Colts brace themselves for J.J. Watt

Houston defensive end has hounded Colts passer Andrew Luck in the past and will look to do so again Thursday night.

If Indianapolis Colts quarterback Andrew Luck wakes up in a cold sweat after seeing visions a monster wearing No. 99 stalking him through his dreams, it would make sense.

J.J. Watt is easily the most visible defensive player in the NFL, its best for the month of September. And now the Houston Texans’ nightmare of a defensive end is coming for Luck on Thursday night at NRG Stadium.

Watt has sacked Luck four times in four games. Colts head coach Chuck Pagano doesn’t need to be reminded, which would explain why he could be losing sleep, too.

“I don’t care who you’ve got in there,” Pagano said Tuesday. “We could have 22 in there, 12 offensive linemen and I’d be scared; if they let us play with that many, I’m saying, and they’re not going to.

“It doesn’t matter who you have in there, that guy is as good as they get.”

Someone somewhere might be inclined to ask, “Come on, he’s only one man. How good can he be?”

Consider this one Watt statistic from a Week 4 home win over Buffalo: He had a career-high nine quarterback hits. Yeah, nine. In one game.

The fourth-year pro has don’t just about everything in five games. Despite drawing constant double teams, he has two sacks, four tackles for loss, 16 quarterback hurries, one interception returned 79 yards for a touchdown, one blocked extra point, three passes defended and one fumble recovery. Oh, and he’s been plugged in on offense and has a TD reception.

“You just turn the tape on,” Pagano said, “he’s a nightmare and you’ve got to plan for him. Sometimes, that plan doesn’t work.”

The Colts are also likely entering this matchup of 3-2 teams sitting atop the AFC South Division with a makeshift offensive line. Both guards could sit this one out. Rookie Jack Mewhort didn’t play last week and hasn’t practiced. Second-year Hugh Thornton has a back injury and didn’t practice Tuesday. That has Pagano mentioning Joe Reitz and backup center A.Q. Shipley as options.

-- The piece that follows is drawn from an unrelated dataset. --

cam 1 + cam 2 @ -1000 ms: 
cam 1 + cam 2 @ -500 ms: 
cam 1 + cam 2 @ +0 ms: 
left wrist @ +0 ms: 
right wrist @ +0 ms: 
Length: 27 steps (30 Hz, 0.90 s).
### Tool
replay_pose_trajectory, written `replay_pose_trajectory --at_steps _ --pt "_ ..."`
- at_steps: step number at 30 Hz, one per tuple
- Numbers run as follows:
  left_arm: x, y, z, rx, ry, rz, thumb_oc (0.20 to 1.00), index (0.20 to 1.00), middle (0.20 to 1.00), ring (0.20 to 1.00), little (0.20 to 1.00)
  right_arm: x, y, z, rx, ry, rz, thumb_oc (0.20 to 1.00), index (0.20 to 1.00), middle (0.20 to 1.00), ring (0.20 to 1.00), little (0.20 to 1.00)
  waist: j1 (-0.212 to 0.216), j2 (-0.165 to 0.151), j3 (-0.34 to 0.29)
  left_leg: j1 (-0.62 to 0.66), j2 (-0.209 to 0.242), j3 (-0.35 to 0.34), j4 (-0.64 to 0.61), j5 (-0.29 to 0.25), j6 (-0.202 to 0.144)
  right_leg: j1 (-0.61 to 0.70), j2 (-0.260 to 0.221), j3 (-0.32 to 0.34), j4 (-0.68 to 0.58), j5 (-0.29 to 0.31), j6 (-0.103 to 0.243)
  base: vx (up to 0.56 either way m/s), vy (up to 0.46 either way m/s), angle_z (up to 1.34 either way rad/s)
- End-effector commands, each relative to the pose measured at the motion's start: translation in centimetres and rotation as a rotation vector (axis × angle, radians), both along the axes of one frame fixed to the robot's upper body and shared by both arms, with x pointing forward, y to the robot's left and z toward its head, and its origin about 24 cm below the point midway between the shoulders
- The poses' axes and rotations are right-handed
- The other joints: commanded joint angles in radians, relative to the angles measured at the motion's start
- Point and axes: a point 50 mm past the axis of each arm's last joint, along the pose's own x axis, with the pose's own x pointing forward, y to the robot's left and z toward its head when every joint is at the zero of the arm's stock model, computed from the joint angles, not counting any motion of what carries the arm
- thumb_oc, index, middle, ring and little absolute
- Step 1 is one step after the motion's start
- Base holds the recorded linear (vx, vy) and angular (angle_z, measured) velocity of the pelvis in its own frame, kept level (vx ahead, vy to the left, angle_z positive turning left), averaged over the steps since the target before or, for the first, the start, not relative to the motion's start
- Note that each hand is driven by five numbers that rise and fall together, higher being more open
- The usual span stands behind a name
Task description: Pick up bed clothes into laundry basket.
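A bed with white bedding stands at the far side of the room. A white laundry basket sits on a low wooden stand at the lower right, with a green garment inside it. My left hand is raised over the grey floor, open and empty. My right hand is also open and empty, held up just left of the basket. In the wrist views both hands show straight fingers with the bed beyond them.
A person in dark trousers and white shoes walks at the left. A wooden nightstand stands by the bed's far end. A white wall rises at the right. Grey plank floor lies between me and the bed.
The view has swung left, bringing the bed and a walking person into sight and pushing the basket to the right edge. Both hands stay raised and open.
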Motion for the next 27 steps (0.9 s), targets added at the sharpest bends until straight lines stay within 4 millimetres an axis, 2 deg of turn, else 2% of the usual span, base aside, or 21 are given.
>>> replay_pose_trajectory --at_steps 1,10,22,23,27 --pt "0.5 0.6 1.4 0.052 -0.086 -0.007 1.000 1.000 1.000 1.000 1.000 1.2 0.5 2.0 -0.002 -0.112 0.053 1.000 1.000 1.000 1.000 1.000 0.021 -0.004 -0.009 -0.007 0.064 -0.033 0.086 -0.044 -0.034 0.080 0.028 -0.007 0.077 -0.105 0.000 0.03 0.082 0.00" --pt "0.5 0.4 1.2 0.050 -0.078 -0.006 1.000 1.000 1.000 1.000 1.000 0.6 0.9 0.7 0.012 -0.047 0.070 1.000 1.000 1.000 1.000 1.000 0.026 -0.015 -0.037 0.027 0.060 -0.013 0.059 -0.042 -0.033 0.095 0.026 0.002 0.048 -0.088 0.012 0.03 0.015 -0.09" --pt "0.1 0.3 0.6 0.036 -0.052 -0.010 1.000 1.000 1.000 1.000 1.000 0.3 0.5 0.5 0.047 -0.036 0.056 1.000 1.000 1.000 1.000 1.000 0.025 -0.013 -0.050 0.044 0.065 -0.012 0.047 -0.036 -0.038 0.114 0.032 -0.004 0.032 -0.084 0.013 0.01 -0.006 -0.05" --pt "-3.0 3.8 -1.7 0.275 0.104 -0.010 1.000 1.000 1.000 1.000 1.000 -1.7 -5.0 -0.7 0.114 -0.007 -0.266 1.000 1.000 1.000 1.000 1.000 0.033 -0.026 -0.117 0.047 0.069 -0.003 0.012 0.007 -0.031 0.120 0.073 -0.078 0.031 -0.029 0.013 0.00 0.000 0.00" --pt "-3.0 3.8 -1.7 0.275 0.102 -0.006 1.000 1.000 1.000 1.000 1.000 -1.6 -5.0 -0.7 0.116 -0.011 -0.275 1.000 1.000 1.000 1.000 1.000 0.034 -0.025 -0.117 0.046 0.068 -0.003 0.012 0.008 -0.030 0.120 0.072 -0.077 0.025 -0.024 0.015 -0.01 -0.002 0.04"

While Watt lines up at end, he’s moved around before against the Colts. And you can bet the Texans will call some stunts or twists to try to isolate him on whomever is blocking inside.

“You do have to keep an eye on where 99 is,” Luck said, in the understatement of the week. “He’s a stud, one of the best, if not the best, defensive players in the league.”

Asked if there needs to be an extra emphasis on solely dealing with Watt, Luck stated the obvious, “I don’t think we have to make that point. Guys realize that.”

Watt was asked on a conference call how many times he expected the Colts to try to block him one-on-one.

“We’ll see,” he said. “I don’t know. Obviously you hope to get one every play, but you can’t so we’ll see. You never really know.”

Here’s the answer: Not many, if any. Even when Watt goes straight at offensive left tackle Anthony Castonzo, expect the Colts to have a tight end or running back chip him. It’s what former Colts pass rusher Dwight Freeney came to expect every game after he started dominating opponents. NFL teams set their minds to making sure one player does not beat them.

But, as Pagano said, that plan doesn’t always work.

“It’s just something that I’m used to seeing and it’s something that I’ll continue to see, I’m sure,” Watt said of exotic blocking schemes. “It’s just one of those things where is it a little bit more difficult? Maybe, but I think that’s part of what makes the game fun, is the challenge. Every single week there’s a challenge of some sort, something new that I might see or a couple extra guys that I might see. That’s fine. That’s part of the challenge.”